Mensyukuri Ketangguhan
Seorang sahabat saya bercerita tentang kehidupan asmaranya yang tidak berumur panjang. Menurutnya peristiwa itu membuatnya belum yakin untuk membangun hubungan lagi, tetapi beberapa waktu kemudian dia akhirnya menemukan seseorang yang membuatnya merasakan arti cinta yang sesungguhnya. Apakah arti cinta menurut nya? (lain kali menjadi bahasan disini). Intinya adalah dia menjadi terbuka dan lebih siap dengan hal baru dalam hidupnya, karena penderitaan yang lalu telah membuatnya belajar dan menjadi tangguh.
Pengalaman yang berbeda datang dari diriku sendiri.

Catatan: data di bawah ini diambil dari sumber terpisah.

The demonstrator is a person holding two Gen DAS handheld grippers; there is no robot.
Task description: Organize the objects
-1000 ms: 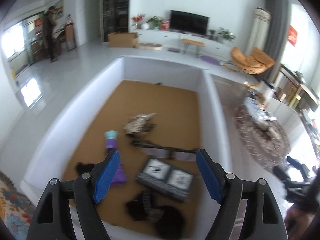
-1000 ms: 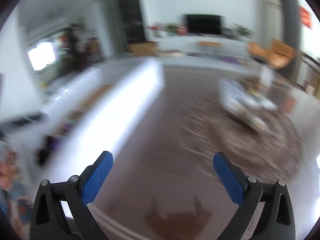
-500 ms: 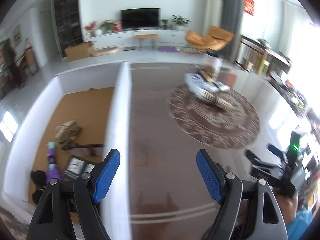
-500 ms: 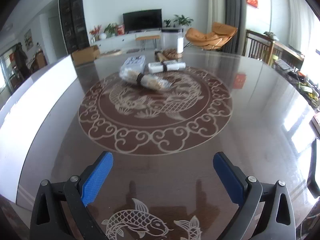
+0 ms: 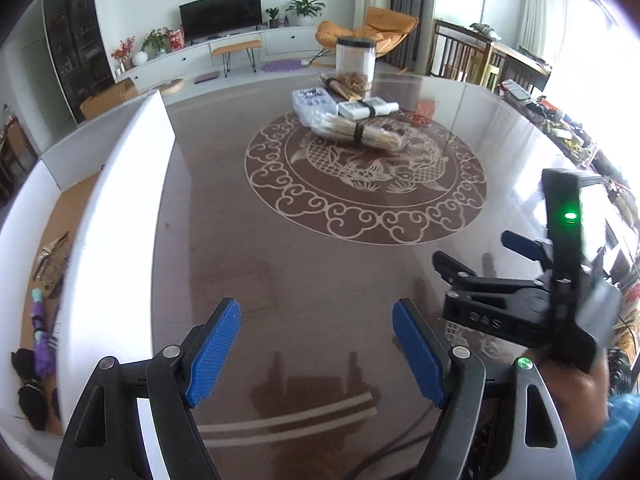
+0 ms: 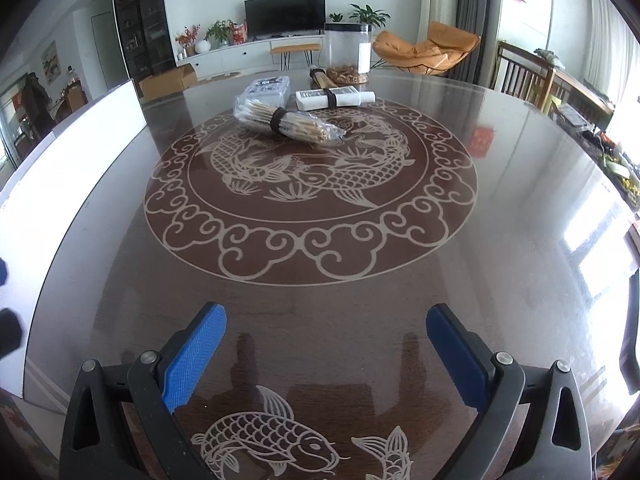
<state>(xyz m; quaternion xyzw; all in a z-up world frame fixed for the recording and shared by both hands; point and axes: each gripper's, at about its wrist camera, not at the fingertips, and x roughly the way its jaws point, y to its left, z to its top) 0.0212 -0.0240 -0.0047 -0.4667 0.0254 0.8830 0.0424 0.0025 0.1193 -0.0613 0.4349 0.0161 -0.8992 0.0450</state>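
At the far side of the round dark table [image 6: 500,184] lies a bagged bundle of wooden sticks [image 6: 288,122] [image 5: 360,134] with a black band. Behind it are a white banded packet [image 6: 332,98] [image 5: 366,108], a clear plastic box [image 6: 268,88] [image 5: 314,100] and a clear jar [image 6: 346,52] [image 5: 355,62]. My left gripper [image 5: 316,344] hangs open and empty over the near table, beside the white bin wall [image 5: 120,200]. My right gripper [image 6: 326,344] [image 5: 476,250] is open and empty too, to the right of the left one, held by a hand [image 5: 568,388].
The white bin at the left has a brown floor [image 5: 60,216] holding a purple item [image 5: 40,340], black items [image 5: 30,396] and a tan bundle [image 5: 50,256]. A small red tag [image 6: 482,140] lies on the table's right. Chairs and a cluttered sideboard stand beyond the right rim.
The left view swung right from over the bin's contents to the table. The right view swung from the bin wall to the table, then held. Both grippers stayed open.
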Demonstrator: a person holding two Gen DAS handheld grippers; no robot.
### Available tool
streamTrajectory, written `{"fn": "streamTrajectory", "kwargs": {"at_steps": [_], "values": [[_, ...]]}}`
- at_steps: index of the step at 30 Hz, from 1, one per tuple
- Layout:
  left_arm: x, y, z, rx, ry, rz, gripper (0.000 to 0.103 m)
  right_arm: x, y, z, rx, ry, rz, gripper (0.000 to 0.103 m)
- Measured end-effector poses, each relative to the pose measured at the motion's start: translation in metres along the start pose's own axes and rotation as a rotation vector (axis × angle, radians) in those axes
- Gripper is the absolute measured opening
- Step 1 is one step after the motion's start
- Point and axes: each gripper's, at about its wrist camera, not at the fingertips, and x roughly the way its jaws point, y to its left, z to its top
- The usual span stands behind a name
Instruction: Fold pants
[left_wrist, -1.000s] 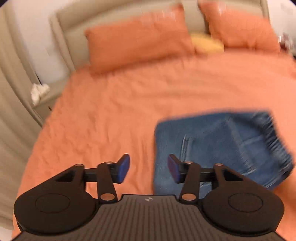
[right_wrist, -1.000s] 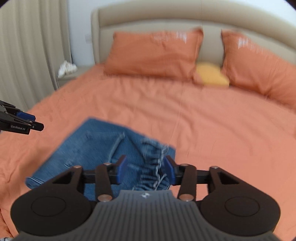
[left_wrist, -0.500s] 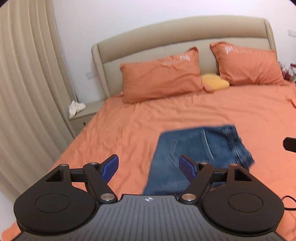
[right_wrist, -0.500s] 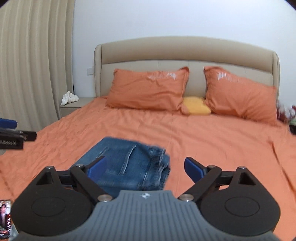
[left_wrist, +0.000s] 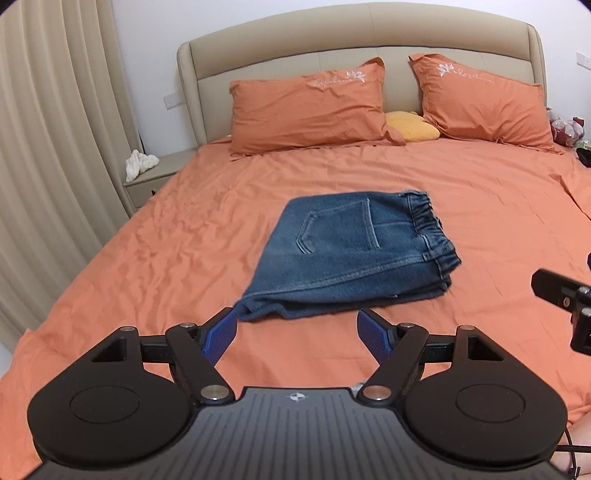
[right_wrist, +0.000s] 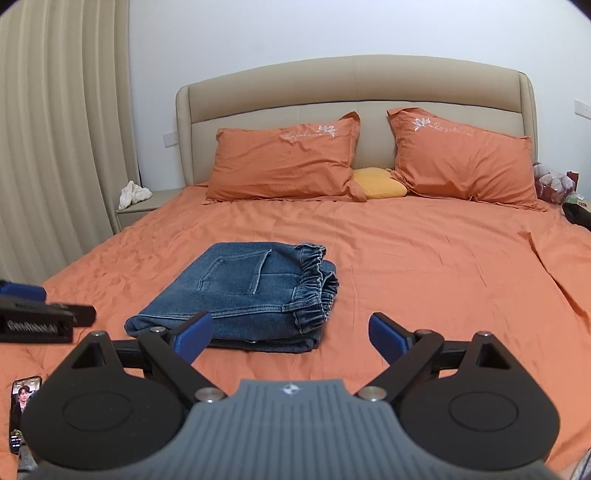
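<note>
Pants (left_wrist: 354, 254) lie folded on the bed (left_wrist: 461, 192); keep left gripper (left_wrist: 297, 332) and right gripper (right_wrist: 291, 334) spread apart, empty, clear of them.

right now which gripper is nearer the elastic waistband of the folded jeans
Right. The right gripper is open just short of the waistband end; the left gripper is open by the jeans opposite, folded end.

The left gripper (right_wrist: 48, 317), seen from the right wrist camera, has white letters on its black side, maybe "GenRobot.ai", a bit blurry. Both orange pillows (right_wrist: 284, 162) carry white curly writing, too small to read.
</note>
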Motion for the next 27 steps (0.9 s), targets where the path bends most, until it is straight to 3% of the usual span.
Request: {"fn": "streamTrajectory", "kwargs": {"at_steps": [27], "values": [[-0.012, -0.010, 0.000, 0.006, -0.007, 0.000, 0.087, -0.018, -0.001, 0.000, -0.008, -0.038, -0.003, 0.089]]}}
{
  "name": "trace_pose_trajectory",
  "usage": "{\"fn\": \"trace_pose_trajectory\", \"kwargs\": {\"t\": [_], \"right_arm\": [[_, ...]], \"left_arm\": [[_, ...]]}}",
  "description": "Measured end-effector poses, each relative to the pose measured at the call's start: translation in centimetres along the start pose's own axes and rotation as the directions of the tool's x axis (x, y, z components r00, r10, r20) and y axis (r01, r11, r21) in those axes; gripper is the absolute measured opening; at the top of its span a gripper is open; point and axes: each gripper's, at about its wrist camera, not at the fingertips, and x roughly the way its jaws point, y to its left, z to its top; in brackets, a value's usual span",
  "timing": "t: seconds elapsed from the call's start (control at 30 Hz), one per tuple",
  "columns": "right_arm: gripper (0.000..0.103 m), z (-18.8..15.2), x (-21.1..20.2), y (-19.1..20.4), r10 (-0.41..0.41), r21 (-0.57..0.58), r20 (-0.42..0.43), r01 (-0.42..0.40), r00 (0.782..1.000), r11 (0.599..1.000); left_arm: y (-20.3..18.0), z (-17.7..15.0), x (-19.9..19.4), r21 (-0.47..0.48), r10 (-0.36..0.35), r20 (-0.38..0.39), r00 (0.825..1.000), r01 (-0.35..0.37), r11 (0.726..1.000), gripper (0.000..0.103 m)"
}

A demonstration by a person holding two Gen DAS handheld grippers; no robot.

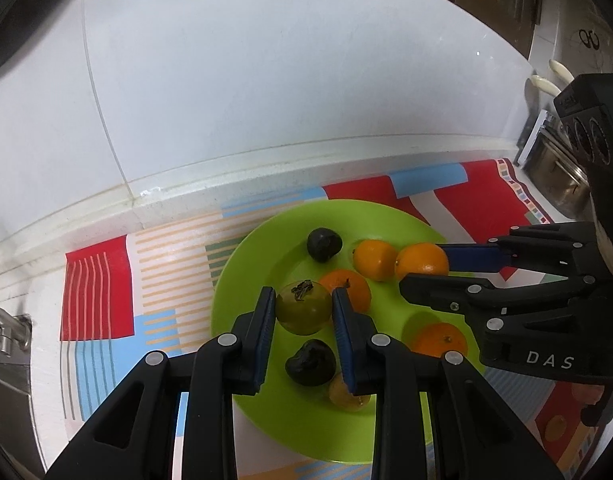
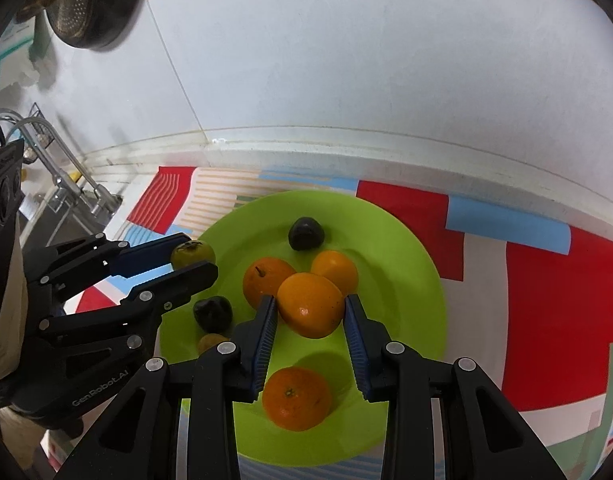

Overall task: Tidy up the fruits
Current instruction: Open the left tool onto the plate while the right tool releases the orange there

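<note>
Orange (image 2: 311, 305) seemingly in right tool (image 2: 310, 312)

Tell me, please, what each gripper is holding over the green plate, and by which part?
The left gripper clamps a greenish fruit across its sides. The right gripper clamps an orange the same way, above the plate.

The left gripper (image 1: 304, 308) points steeply downward with its blue-padded fingers (image 1: 266, 320) closed on a green fruit (image 1: 303, 307). The right gripper (image 2: 310, 312) is pitched downward at a similar angle, its pads clamped on an orange (image 2: 311, 305). The two grippers sit side by side, tips near each other, not touching.
</note>
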Motion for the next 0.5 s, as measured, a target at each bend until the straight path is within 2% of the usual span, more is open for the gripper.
{"fn": "trace_pose_trajectory", "kwargs": {"t": [0.1, 0.23, 0.5], "right_arm": [[0.035, 0.0, 0.1, 0.0, -0.002, 0.004, -0.004, 0.002, 1.0, 1.0], [0.036, 0.1, 0.1, 0.0, -0.008, 0.007, -0.01, 0.008, 1.0, 1.0], [0.037, -0.4, -2.1, 0.0, -0.017, 0.025, 0.034, 0.016, 0.999, 1.0]], "left_arm": [[0.0, 0.0, 0.1, 0.002, 0.002, 0.002, 1.0, -0.002, 1.0, 0.029], [0.0, 0.1, -0.3, 0.003, 0.004, 0.014, 1.0, -0.004, 1.0, 0.04], [-0.6, 0.1, -3.2, 0.011, 0.024, 0.056, 0.998, -0.024, 1.0, 0.042]]}}
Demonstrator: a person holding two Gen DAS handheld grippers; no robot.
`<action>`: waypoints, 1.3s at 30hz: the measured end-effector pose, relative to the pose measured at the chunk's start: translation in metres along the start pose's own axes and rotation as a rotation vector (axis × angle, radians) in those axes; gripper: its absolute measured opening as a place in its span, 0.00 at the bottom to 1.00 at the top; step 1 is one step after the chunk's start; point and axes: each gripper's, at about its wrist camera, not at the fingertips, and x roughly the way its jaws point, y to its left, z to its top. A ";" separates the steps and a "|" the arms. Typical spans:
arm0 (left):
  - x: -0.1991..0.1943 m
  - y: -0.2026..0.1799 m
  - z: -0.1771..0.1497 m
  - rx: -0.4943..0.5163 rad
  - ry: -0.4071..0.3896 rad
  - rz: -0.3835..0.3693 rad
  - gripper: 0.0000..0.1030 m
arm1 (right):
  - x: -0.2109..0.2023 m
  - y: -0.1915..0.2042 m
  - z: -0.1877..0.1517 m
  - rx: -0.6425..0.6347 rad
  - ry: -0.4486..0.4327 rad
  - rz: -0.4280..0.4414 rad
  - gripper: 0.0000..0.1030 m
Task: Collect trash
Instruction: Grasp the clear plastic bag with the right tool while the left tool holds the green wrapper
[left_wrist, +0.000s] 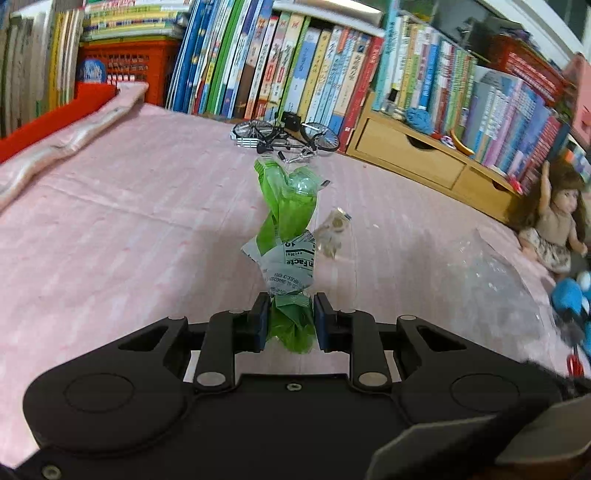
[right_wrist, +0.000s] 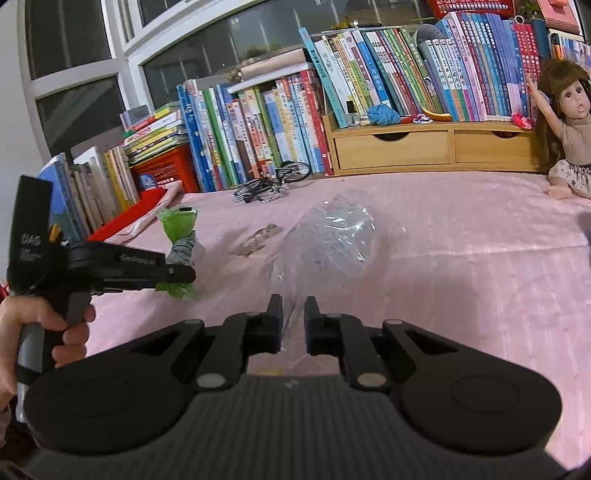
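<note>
My left gripper (left_wrist: 289, 314) is shut on a crumpled green and white wrapper (left_wrist: 290, 221), which sticks up from between the pads, lifted off the pink cloth. From the right wrist view the same wrapper (right_wrist: 179, 236) shows in the left gripper (right_wrist: 176, 275) at the left, held by a hand (right_wrist: 44, 332). My right gripper (right_wrist: 293, 319) is shut on the near edge of a clear plastic bag (right_wrist: 328, 240) that spreads forward over the cloth. The bag (left_wrist: 491, 273) lies at the right in the left wrist view. A small brownish scrap (right_wrist: 256, 240) lies flat between wrapper and bag.
A pink cloth (left_wrist: 129, 221) covers the surface. A toy bicycle (left_wrist: 284, 136) stands at the far edge before rows of books (right_wrist: 258, 129). A wooden drawer shelf (right_wrist: 424, 147), a doll (right_wrist: 565, 125), a red crate (left_wrist: 129, 70) and a blue toy (left_wrist: 572, 299) line the sides.
</note>
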 end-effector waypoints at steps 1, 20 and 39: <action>-0.007 0.000 -0.003 0.007 -0.003 -0.006 0.23 | -0.003 0.001 -0.002 0.003 -0.001 0.005 0.15; -0.102 -0.014 -0.056 0.132 -0.046 -0.040 0.24 | -0.056 0.022 -0.033 -0.115 -0.010 -0.103 1.00; -0.109 -0.006 -0.067 0.152 -0.052 -0.050 0.25 | 0.012 -0.006 -0.005 0.069 0.026 -0.133 0.75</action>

Ketika setahun berlalu, beberapa sahabat sudah lulus dan menyandang gelar Sarjana Psikologi. Diwaktu yang bersamaan, saya masih pelan-pelan merampungkan tujuan-tujuan lainnya.
Apakah saya menderita?
Apakah saya merasa kehidupan berlaku tidak adil?
Tentu saja tidak!
Dengan percaya diri, saya menerima semua perjalanan ini sebagai bagian dari kehidupan yang patut saya rayakan dan syukuri. Akhir tahun ini sampai awal tahun baru, justru menjadi ruang perayaan dan ucapan syukur atas segala hal yang dilewati, karena saya akan mulai melakukan rangkaian penelitian skripsi; membuat alat ukur psikologis dan meneliti pada penjara anak alias LPKA.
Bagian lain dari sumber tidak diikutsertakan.